**What you are asked to do:** All of the data should be repeated exactly; pictures are not part of the copy.

**Material provided:**
***

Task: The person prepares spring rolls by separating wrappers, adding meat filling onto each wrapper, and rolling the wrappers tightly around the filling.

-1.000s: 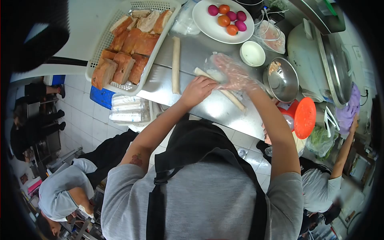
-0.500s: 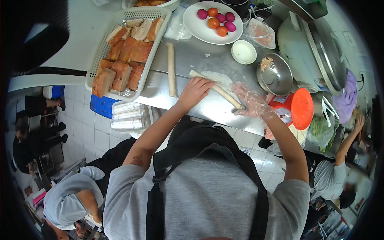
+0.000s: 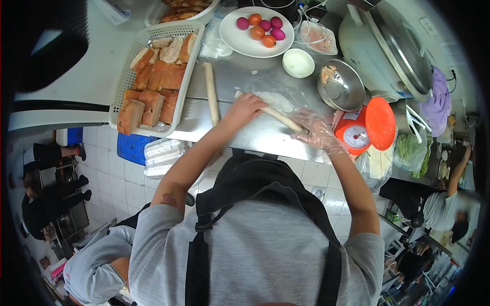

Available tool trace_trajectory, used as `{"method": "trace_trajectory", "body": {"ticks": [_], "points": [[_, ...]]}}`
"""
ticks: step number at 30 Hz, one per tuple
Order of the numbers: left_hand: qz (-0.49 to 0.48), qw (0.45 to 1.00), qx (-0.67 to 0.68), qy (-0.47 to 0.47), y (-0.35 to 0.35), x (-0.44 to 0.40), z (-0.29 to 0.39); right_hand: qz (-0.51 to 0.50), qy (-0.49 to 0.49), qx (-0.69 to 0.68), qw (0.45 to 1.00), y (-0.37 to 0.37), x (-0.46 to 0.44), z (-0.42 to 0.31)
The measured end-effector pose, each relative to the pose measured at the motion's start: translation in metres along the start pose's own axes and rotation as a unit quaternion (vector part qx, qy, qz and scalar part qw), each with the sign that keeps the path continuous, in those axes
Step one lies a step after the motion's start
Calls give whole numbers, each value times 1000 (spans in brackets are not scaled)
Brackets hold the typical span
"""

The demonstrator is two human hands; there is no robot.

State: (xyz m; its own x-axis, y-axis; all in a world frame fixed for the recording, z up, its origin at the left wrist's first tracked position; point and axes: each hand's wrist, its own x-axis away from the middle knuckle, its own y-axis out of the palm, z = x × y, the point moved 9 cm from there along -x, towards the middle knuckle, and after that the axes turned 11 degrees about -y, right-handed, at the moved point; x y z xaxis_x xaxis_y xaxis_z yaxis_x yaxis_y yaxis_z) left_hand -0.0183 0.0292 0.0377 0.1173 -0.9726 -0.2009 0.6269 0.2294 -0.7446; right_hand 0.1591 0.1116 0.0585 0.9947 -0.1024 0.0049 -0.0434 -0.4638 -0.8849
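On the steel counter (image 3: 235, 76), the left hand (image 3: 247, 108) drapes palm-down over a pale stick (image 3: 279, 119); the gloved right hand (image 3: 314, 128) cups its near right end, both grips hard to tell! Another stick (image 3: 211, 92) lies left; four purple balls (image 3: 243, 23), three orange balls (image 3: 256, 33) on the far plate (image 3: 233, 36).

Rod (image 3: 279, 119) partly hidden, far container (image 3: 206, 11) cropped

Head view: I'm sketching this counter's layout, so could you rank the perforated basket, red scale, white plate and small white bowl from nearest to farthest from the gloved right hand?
1. Red scale: just right of the gloved right hand.
2. Small white bowl: ahead, slightly left.
3. White plate: beyond the bowl, further left.
4. Perforated basket: far left.
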Motion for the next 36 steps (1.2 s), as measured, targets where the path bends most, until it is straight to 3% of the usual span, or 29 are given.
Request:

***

**Solution for this problem:**
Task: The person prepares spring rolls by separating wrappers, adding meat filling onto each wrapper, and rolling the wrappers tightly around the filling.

-1.000s: 
-0.500s: 
+0.000s: 

Available tool trace_trajectory, used as `{"method": "trace_trajectory", "body": {"ticks": [_], "points": [[_, ...]]}}`
"""
ticks: step number at 30 Hz, one per tuple
Order of the numbers: left_hand: qz (-0.49 to 0.48), qw (0.45 to 1.00), qx (-0.67 to 0.68), qy (-0.47 to 0.47), y (-0.35 to 0.35), x (-0.44 to 0.40), z (-0.29 to 0.39); right_hand: qz (-0.51 to 0.50), qy (-0.49 to 0.49), qx (-0.69 to 0.68), qw (0.45 to 1.00), y (-0.37 to 0.37), x (-0.46 to 0.44), z (-0.42 to 0.31)
The measured end-effector pose, each relative to the pose measured at the motion's start: translation in metres along the start pose's own axes and rotation as a unit quaternion (vector part qx, qy, qz and scalar part qw), each with the sign that keeps the path continuous, in those axes
Step one lies a step after the motion's start
Calls give whole numbers, each value times 1000 (spans in brackets are not scaled)
Brackets hold the typical span
"""

The demonstrator is two human hands; there is no robot.

State: (xyz m; its own x-axis, y-axis; all in a world frame fixed for the recording, z up, its origin at the left wrist's first tracked position; point and axes: each hand's wrist, its own x-axis away from the middle knuckle, its own y-axis out of the palm, z = x × y, the point moved 9 cm from there along -x, towards the middle knuckle, and after that the axes turned 11 degrees about -y, right-handed, at the moved point; x y z xaxis_x xaxis_y xaxis_z yaxis_x yaxis_y yaxis_z) left_hand -0.0183 0.0292 0.0377 0.1173 -0.9726 -0.2009 0.6269 0.2294 -0.7446; right_hand 0.1591 0.1116 0.0585 0.9947 -0.1024 0.0049 -0.0434 -0.4638 -0.8849
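On the steel counter (image 3: 235, 76), the left hand (image 3: 247, 108) drapes palm-down over a pale stick (image 3: 279, 119); the gloved right hand (image 3: 314, 128) cups its near right end, both grips hard to tell! Another stick (image 3: 211, 92) lies left; four purple balls (image 3: 243, 23), three orange balls (image 3: 256, 33) on the far plate (image 3: 233, 36).

Rod (image 3: 279, 119) partly hidden, far container (image 3: 206, 11) cropped

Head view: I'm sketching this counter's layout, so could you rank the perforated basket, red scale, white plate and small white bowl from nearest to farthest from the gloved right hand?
1. Red scale: just right of the gloved right hand.
2. Small white bowl: ahead, slightly left.
3. White plate: beyond the bowl, further left.
4. Perforated basket: far left.
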Motion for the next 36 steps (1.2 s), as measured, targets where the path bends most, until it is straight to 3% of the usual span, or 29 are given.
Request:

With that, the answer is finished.